▶ _REQUIRED WORK_: Please copy every line from the records below that contains the string "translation".

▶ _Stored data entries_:
....
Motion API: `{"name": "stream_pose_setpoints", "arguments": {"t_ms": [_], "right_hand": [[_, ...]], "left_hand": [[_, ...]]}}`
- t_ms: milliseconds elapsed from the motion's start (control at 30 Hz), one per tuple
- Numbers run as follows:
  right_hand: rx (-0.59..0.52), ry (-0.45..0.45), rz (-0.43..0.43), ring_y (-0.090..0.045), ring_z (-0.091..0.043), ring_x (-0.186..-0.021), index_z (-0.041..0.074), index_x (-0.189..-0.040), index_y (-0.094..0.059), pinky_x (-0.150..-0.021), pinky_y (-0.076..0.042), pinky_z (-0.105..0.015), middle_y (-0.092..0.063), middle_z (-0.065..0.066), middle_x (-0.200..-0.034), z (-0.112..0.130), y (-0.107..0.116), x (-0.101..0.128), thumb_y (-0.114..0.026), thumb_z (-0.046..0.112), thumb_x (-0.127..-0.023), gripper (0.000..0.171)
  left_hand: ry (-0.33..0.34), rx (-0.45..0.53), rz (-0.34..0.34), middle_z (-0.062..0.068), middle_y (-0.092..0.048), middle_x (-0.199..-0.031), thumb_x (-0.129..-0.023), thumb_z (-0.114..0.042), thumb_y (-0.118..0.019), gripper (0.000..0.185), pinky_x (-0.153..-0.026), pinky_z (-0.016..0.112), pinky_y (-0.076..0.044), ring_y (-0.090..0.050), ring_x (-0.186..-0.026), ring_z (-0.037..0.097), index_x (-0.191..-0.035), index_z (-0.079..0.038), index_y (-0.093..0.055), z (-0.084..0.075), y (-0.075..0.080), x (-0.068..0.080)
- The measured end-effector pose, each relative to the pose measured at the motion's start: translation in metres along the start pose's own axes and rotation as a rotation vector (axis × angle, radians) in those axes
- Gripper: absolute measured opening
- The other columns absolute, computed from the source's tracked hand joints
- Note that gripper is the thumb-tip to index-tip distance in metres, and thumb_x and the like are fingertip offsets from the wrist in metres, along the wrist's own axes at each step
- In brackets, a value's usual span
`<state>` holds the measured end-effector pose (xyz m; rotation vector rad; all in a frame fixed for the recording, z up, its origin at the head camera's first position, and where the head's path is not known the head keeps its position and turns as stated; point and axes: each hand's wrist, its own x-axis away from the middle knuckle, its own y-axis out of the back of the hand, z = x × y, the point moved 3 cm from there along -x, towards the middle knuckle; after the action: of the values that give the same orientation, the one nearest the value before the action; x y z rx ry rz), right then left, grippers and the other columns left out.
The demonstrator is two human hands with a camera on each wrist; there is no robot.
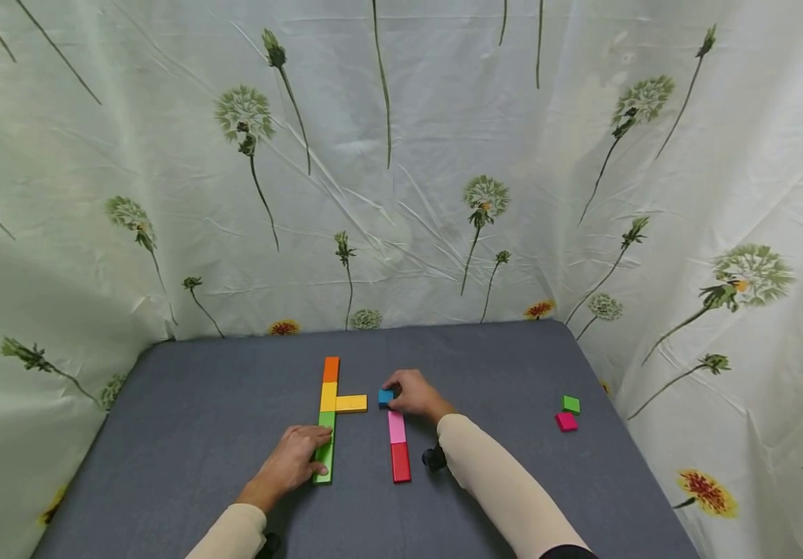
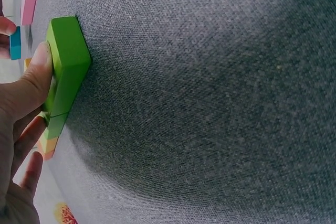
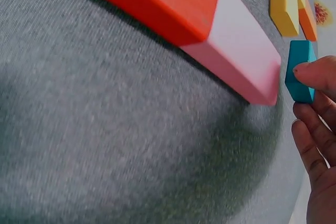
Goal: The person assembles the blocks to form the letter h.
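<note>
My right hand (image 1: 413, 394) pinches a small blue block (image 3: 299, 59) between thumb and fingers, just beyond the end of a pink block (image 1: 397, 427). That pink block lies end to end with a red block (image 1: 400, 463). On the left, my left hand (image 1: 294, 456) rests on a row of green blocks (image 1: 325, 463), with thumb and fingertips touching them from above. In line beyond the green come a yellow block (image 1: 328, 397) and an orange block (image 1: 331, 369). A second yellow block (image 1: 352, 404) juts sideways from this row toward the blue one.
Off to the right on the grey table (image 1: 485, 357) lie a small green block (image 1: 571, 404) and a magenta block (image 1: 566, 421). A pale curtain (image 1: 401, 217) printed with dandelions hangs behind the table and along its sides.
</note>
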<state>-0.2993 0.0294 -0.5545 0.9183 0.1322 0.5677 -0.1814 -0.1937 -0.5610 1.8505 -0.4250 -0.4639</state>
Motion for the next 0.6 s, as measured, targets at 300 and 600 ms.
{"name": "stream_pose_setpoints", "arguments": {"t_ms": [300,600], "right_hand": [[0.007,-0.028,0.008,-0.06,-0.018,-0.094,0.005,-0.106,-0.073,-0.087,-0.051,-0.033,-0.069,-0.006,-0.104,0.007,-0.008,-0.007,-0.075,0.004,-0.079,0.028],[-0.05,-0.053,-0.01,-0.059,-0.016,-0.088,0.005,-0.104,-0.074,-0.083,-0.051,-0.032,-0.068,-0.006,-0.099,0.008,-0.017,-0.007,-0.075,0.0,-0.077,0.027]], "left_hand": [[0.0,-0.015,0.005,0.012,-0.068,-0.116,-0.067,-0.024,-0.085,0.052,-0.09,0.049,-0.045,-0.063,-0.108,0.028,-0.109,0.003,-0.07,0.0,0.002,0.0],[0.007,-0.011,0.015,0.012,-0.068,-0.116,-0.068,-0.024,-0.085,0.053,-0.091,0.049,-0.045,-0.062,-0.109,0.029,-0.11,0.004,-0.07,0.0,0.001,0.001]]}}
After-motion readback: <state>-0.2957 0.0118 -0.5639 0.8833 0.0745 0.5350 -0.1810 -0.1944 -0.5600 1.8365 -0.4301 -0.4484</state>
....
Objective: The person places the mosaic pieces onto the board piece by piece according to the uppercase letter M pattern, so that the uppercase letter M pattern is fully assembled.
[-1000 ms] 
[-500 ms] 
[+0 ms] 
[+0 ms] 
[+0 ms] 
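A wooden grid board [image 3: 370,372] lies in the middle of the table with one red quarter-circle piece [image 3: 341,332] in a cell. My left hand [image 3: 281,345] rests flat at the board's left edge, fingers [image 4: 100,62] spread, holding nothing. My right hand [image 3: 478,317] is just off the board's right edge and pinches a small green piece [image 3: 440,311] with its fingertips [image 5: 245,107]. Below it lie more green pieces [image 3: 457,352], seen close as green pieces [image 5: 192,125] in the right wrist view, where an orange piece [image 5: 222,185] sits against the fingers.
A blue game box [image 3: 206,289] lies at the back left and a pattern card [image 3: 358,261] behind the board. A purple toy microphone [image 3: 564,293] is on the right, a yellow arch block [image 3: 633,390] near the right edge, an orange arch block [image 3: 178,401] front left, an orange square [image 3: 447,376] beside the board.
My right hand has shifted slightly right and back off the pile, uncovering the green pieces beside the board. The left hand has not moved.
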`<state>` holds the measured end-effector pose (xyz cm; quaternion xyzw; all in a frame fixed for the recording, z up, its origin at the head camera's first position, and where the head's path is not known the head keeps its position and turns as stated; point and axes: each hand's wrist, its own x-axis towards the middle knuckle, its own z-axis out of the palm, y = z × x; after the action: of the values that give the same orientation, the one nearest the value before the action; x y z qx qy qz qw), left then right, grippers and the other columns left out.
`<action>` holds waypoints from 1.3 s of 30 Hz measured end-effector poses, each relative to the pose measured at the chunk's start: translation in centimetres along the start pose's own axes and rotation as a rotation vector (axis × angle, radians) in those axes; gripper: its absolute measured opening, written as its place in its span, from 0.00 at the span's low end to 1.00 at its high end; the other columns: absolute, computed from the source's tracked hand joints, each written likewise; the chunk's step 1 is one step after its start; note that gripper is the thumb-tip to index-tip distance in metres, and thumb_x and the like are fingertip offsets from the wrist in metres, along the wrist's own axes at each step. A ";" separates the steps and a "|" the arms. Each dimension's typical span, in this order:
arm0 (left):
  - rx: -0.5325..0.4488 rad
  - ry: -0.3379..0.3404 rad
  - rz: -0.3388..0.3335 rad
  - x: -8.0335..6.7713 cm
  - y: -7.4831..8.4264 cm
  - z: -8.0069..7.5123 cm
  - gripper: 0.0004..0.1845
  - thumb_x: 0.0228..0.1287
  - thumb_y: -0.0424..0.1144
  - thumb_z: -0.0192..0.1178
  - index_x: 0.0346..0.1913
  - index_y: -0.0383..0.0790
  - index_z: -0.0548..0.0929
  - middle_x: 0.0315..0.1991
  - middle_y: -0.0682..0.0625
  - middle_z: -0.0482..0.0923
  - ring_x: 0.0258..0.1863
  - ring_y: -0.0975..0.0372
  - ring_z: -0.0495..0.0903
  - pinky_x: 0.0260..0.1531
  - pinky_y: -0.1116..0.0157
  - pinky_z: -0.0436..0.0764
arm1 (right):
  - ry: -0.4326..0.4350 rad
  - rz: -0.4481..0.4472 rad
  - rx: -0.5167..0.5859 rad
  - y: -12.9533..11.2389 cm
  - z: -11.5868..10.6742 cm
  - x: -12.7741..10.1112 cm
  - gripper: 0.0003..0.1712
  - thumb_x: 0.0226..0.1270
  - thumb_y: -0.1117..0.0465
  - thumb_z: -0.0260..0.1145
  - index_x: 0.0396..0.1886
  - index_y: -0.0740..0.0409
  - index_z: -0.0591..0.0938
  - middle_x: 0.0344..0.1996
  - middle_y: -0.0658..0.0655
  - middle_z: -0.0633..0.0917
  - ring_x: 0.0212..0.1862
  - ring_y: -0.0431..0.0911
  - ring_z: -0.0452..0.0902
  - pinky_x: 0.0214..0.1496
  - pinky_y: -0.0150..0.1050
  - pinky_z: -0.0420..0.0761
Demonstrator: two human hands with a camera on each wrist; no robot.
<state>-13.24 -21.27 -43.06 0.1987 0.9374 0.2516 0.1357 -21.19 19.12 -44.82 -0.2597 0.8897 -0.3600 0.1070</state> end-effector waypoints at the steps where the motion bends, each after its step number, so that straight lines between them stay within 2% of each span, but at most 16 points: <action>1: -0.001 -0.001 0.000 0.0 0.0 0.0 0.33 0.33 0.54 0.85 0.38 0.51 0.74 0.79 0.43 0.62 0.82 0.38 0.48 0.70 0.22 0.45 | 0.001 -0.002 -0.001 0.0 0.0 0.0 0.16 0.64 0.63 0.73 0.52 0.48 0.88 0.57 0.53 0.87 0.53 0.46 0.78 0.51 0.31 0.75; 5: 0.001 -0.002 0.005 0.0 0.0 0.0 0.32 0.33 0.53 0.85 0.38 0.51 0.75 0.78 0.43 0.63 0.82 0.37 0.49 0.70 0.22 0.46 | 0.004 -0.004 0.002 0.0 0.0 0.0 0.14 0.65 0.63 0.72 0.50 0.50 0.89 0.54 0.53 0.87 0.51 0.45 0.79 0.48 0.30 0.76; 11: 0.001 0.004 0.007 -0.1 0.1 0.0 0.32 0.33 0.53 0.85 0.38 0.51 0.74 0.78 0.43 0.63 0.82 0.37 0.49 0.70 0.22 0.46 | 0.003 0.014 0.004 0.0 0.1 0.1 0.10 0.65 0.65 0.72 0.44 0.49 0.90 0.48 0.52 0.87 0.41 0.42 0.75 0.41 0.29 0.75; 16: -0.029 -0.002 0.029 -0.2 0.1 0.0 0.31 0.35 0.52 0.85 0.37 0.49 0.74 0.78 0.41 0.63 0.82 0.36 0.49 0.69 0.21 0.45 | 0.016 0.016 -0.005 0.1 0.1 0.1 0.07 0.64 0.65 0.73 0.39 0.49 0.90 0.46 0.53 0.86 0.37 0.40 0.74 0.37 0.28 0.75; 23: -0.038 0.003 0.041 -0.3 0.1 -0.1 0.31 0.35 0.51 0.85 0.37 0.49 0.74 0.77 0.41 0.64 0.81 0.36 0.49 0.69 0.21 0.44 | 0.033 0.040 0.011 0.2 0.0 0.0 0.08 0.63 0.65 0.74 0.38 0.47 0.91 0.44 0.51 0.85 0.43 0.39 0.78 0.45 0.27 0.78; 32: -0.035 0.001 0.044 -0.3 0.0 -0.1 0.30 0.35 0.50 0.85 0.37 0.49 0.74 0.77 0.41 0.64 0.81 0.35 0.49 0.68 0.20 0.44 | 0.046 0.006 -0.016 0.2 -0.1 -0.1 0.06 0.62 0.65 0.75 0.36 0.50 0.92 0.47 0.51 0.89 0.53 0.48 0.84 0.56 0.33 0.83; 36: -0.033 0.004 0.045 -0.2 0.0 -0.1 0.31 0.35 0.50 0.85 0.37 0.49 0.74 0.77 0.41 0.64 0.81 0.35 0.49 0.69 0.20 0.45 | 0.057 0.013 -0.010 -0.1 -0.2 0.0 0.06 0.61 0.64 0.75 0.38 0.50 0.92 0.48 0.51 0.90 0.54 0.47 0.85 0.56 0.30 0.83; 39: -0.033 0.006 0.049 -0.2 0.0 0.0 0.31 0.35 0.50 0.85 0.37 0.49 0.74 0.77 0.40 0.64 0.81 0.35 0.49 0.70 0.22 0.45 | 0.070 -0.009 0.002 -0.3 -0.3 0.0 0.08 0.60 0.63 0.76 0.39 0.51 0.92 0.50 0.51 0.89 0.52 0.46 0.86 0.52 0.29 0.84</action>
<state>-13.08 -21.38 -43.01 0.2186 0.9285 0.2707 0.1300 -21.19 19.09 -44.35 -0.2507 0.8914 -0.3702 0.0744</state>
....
▶ _SOLUTION TO THIS TASK_:
- The measured end-effector pose, each relative to the pose measured at the motion's start: translation in metres along the start pose's own axes and rotation as a rotation vector (axis × angle, radians) in those axes
`<action>` holds waypoints from 1.3 s of 30 Hz measured end-effector poses, each relative to the pose measured at the chunk's start: translation in centimetres along the start pose's own axes and rotation as a rotation vector (axis × angle, radians) in those axes; gripper: its absolute measured opening, written as its place in its span, from 0.00 at the span's low end to 1.00 at its high end; the other columns: absolute, computed from the source's tracked hand joints, each written likewise; the chunk's step 1 is one step after its start; note that gripper is the thumb-tip to index-tip distance in metres, and thumb_x and the like are fingertip offsets from the wrist in metres, along the wrist's own axes at each step. A ";" separates the steps and a "|" the arms. Each dimension's typical span, in this order:

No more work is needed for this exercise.